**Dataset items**
━━━━━━

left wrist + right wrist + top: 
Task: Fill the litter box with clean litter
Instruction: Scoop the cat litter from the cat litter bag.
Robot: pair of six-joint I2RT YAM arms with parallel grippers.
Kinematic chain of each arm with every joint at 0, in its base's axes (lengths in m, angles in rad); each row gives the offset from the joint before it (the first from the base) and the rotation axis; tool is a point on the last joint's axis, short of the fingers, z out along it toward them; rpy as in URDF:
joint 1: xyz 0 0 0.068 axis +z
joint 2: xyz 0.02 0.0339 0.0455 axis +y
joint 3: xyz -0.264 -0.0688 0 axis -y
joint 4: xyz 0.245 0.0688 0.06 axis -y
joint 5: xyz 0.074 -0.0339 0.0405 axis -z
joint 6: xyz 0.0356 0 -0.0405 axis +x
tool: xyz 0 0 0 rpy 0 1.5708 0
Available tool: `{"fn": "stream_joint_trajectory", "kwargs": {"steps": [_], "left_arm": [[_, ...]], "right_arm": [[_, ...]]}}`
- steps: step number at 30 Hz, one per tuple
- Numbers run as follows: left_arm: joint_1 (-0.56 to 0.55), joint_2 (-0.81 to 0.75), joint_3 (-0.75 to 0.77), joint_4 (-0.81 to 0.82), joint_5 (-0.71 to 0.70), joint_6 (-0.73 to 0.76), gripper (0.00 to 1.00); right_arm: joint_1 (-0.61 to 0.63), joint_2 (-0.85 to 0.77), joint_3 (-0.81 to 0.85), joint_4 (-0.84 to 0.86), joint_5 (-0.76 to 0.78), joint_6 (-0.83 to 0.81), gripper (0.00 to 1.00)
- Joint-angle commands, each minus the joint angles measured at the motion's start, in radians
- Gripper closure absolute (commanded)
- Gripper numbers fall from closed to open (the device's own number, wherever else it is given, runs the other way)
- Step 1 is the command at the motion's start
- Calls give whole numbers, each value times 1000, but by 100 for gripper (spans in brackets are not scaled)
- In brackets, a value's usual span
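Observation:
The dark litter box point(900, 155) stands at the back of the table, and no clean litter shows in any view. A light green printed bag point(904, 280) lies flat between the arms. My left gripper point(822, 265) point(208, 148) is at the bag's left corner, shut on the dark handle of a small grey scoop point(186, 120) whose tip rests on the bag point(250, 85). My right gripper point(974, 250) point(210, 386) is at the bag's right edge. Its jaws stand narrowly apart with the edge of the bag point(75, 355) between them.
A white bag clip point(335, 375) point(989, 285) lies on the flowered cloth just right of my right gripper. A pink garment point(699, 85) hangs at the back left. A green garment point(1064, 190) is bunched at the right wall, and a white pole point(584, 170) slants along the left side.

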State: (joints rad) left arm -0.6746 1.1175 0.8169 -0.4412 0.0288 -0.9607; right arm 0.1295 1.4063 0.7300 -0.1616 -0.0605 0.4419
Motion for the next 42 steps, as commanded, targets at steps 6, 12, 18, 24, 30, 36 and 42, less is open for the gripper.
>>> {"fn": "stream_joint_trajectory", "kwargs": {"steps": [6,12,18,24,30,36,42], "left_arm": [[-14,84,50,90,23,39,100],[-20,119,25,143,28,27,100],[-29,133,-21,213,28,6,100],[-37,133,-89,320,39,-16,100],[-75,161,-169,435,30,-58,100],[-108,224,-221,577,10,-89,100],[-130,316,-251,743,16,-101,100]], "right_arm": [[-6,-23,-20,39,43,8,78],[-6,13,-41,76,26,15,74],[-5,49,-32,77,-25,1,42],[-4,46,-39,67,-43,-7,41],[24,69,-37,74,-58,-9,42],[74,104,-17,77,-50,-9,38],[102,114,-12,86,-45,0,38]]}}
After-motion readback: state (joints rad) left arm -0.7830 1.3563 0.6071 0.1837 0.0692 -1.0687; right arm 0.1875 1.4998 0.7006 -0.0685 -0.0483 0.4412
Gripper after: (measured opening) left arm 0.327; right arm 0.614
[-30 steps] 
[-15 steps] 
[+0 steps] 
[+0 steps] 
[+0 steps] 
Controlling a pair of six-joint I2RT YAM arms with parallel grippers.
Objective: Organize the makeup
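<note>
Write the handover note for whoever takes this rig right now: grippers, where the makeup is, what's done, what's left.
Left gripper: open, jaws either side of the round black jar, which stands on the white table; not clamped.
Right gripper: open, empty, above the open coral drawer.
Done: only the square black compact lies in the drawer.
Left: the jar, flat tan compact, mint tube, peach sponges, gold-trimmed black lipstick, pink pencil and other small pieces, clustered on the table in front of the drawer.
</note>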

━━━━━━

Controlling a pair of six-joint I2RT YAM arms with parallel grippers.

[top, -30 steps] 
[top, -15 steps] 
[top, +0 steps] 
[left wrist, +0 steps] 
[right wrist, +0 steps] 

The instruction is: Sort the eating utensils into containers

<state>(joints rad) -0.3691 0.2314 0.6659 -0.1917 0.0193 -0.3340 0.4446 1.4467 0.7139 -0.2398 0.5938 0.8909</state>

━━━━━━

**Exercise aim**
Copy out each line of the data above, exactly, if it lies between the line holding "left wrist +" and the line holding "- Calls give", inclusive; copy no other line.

**Solution to the exercise**
left wrist + right wrist + top: 
Task: Fill the litter box with clean litter
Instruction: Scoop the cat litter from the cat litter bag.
Robot: pair of six-joint I2RT YAM arms with parallel grippers.
Kinematic chain of each arm with every joint at 0, in its base's axes (lengths in m, angles in rad); each row gives the offset from the joint before it (the first from the base) and the rotation axis; tool is a point on the last joint's axis, short of the fingers, z out along it toward them; rpy as in URDF:
joint 1: xyz 0 0 0.068 axis +z
joint 2: xyz 0.02 0.0339 0.0455 axis +y
joint 3: xyz -0.264 -0.0688 0 axis -y
joint 4: xyz 0.245 0.0688 0.06 axis -y
joint 5: xyz 0.074 -0.0339 0.0405 axis -z
joint 6: xyz 0.0356 0 -0.0405 axis +x
tool: xyz 0 0 0 rpy 0 1.5708 0
Available tool: `{"fn": "stream_joint_trajectory", "kwargs": {"steps": [_], "left_arm": [[_, ...]], "right_arm": [[_, ...]]}}`
- steps: step number at 30 Hz, one per tuple
- Numbers run as follows: left_arm: joint_1 (-0.56 to 0.55), joint_2 (-0.81 to 0.75), joint_3 (-0.75 to 0.77), joint_4 (-0.81 to 0.82), joint_5 (-0.71 to 0.70), joint_6 (-0.73 to 0.76), gripper (0.00 to 1.00); right_arm: joint_1 (-0.61 to 0.63), joint_2 (-0.85 to 0.77), joint_3 (-0.81 to 0.85), joint_4 (-0.84 to 0.86), joint_5 (-0.76 to 0.78), joint_6 (-0.83 to 0.81), gripper (0.00 to 1.00)
- Joint-angle commands, each minus the joint angles measured at the motion's start, in radians
- Gripper closure absolute (commanded)
- Gripper numbers fall from closed to open (the device's own number, wherever else it is given, runs the other way)
- Step 1 is the command at the motion's start
- Calls give whole numbers, each value times 1000, but by 100 for gripper (spans in brackets are not scaled)

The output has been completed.